## What you are asked to do
After the line containing "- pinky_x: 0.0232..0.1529", copy nothing more; up to and including it, copy every line of the listing exactly from the first, leaving out the pictures.

++++ Dataset content ++++

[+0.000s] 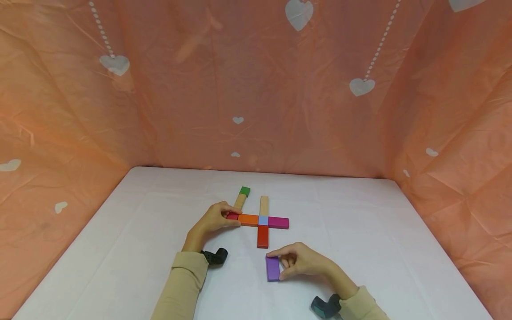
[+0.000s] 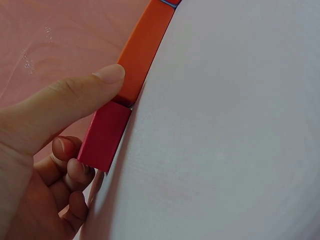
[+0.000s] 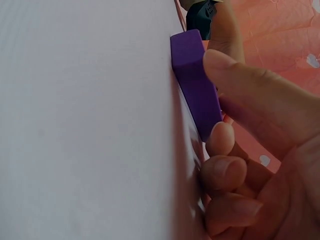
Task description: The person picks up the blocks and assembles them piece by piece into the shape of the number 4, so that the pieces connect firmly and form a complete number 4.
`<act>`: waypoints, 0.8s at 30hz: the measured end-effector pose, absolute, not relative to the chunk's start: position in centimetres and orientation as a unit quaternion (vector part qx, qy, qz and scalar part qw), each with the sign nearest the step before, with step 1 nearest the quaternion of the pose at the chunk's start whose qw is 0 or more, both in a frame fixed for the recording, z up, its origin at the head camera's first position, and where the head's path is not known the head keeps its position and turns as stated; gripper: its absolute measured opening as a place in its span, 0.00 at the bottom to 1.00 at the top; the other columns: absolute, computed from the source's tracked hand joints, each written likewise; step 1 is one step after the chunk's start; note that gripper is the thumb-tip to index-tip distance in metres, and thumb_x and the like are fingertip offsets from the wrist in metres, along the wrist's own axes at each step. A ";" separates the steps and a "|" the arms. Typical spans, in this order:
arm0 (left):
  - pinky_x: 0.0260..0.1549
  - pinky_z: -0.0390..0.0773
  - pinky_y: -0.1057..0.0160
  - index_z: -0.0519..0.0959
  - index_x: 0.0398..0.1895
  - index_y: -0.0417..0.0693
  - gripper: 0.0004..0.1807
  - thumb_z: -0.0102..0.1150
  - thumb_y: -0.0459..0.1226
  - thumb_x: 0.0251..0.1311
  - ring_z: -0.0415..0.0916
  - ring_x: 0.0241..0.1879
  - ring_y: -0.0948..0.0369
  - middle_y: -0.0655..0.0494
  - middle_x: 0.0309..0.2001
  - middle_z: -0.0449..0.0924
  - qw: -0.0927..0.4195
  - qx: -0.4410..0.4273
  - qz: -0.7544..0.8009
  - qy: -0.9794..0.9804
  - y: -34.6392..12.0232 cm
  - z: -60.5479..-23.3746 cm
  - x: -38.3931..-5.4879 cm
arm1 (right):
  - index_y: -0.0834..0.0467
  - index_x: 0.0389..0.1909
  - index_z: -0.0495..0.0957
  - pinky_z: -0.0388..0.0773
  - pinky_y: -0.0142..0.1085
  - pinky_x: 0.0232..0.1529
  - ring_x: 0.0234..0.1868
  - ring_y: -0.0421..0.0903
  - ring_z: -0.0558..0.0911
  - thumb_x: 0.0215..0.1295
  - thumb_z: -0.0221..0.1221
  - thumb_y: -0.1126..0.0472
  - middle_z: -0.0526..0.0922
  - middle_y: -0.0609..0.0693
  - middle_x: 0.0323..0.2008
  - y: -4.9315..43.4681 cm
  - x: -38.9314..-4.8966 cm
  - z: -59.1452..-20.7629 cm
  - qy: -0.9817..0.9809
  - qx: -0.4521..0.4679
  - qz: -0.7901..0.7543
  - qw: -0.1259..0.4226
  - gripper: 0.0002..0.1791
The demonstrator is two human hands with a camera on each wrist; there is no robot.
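Note:
My left hand point(image 1: 216, 218) holds a crimson block point(image 2: 105, 136) at the left end of a row, index finger along its far side. In the left wrist view the thumb lies where this block meets an orange block point(image 2: 145, 52). To the right, the orange block adjoins a small light-blue block point(image 1: 263, 220), with a magenta block point(image 1: 278, 223) beyond it. A red block point(image 1: 262, 237) extends toward me from the light-blue one. Nearer me, my right hand point(image 1: 302, 260) pinches a purple block point(image 3: 195, 82) between thumb and index finger, the block on or just above the table.
A natural wood block point(image 1: 264, 206) extends away from the light-blue block. Another wood block point(image 1: 240, 201) slants behind my left hand, a green block point(image 1: 245, 191) at its far end. The white table point(image 1: 340, 209) meets orange curtains point(image 1: 260, 89) printed with hearts.

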State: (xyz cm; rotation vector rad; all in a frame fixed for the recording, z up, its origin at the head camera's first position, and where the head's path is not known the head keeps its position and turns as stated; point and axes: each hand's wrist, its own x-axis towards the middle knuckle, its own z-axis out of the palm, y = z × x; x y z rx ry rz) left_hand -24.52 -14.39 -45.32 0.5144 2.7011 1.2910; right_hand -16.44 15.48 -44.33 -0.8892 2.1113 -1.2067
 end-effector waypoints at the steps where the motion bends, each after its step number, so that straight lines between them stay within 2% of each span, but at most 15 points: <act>1: 0.34 0.64 0.68 0.85 0.44 0.43 0.17 0.72 0.36 0.49 0.64 0.35 0.60 0.48 0.33 0.75 0.051 0.169 0.424 0.888 -14.4 -45.3 -24.5 | 0.63 0.58 0.77 0.63 0.22 0.25 0.23 0.30 0.66 0.56 0.67 0.63 0.68 0.60 0.22 15.5 -16.4 -44.3 0.784 -0.330 -0.448 0.274 0.26; 10: 0.33 0.65 0.69 0.85 0.43 0.42 0.17 0.72 0.36 0.49 0.64 0.35 0.61 0.47 0.34 0.76 0.047 0.176 0.425 0.887 -14.4 -45.4 -24.6 | 0.60 0.58 0.77 0.62 0.22 0.25 0.22 0.30 0.66 0.56 0.68 0.62 0.68 0.55 0.21 15.4 -16.6 -44.4 0.794 -0.335 -0.432 0.266 0.26; 19: 0.33 0.65 0.69 0.85 0.43 0.42 0.17 0.72 0.36 0.49 0.64 0.35 0.60 0.47 0.33 0.76 0.048 0.177 0.427 0.886 -14.4 -45.3 -24.5 | 0.56 0.58 0.78 0.62 0.22 0.26 0.22 0.29 0.66 0.56 0.67 0.60 0.67 0.43 0.20 15.2 -16.7 -44.4 0.805 -0.320 -0.421 0.270 0.26; 24: 0.33 0.65 0.69 0.85 0.43 0.42 0.17 0.72 0.36 0.49 0.64 0.35 0.60 0.47 0.33 0.75 0.048 0.177 0.427 0.886 -14.4 -45.4 -24.5 | 0.58 0.58 0.77 0.61 0.23 0.25 0.22 0.29 0.65 0.56 0.67 0.60 0.65 0.45 0.19 15.1 -16.8 -44.5 0.803 -0.326 -0.421 0.267 0.27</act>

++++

## Answer to the problem
[+0.000s] 
[+0.000s] 
[+0.000s] 
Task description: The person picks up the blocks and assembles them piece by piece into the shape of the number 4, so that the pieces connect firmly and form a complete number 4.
`<act>`: waypoints, 0.8s at 30hz: the measured end-effector pose, absolute, not relative to the chunk's start: position in centimetres and orientation as a unit quaternion (vector part qx, qy, qz and scalar part qw), each with the sign nearest the step before, with step 1 nearest the quaternion of the pose at the chunk's start whose qw is 0 or more, both in a frame fixed for the recording, z up, its origin at the head camera's first position, and where the head's path is not known the head keeps its position and turns as stated; gripper: its absolute measured opening as a place in its span, 0.00 at the bottom to 1.00 at the top; the other columns: absolute, computed from the source's tracked hand joints, each written likewise; step 1 is one step after the chunk's start; note that gripper is the thumb-tip to index-tip distance in metres, and thumb_x and the like are fingertip offsets from the wrist in metres, along the wrist's own axes at each step. A ";" separates the steps and a "|" the arms. Typical spans, in this order:
arm0 (left):
  - pinky_x: 0.0260..0.1549
  - pinky_z: -0.0390..0.0773
  - pinky_y: -0.1057..0.0160
  - index_z: -0.0519..0.0959
  - index_x: 0.0398..0.1895
  - index_y: -0.0417..0.0693
  - gripper: 0.0004..0.1807
  - thumb_z: -0.0102..0.1150
  - thumb_y: -0.0459..0.1226
  - thumb_x: 0.0251..0.1311
  - ring_z: -0.0415..0.0916
  - ring_x: 0.0241..0.1879
  - ring_y: -0.0948..0.0369
  - middle_y: -0.0655..0.0494
  - middle_x: 0.0309..0.2001
  - middle_z: -0.0449..0.0924
  - qw: -0.0927..0.4195
  - qx: -0.4410..0.4273
  - qz: -0.7544..0.8009
  - qy: -0.9794..0.9804
  - y: -34.6392..12.0232 cm
  - z: -60.5479..-23.3746 cm
  - x: -38.3931..-5.4879 cm
arm1 (right):
  - index_y: -0.0834..0.0467
  - index_x: 0.0389..0.1909
  - index_z: -0.0495..0.0957
  - pinky_z: -0.0388..0.0773
  - pinky_y: -0.0142..0.1085
  - pinky_x: 0.0232..0.1529

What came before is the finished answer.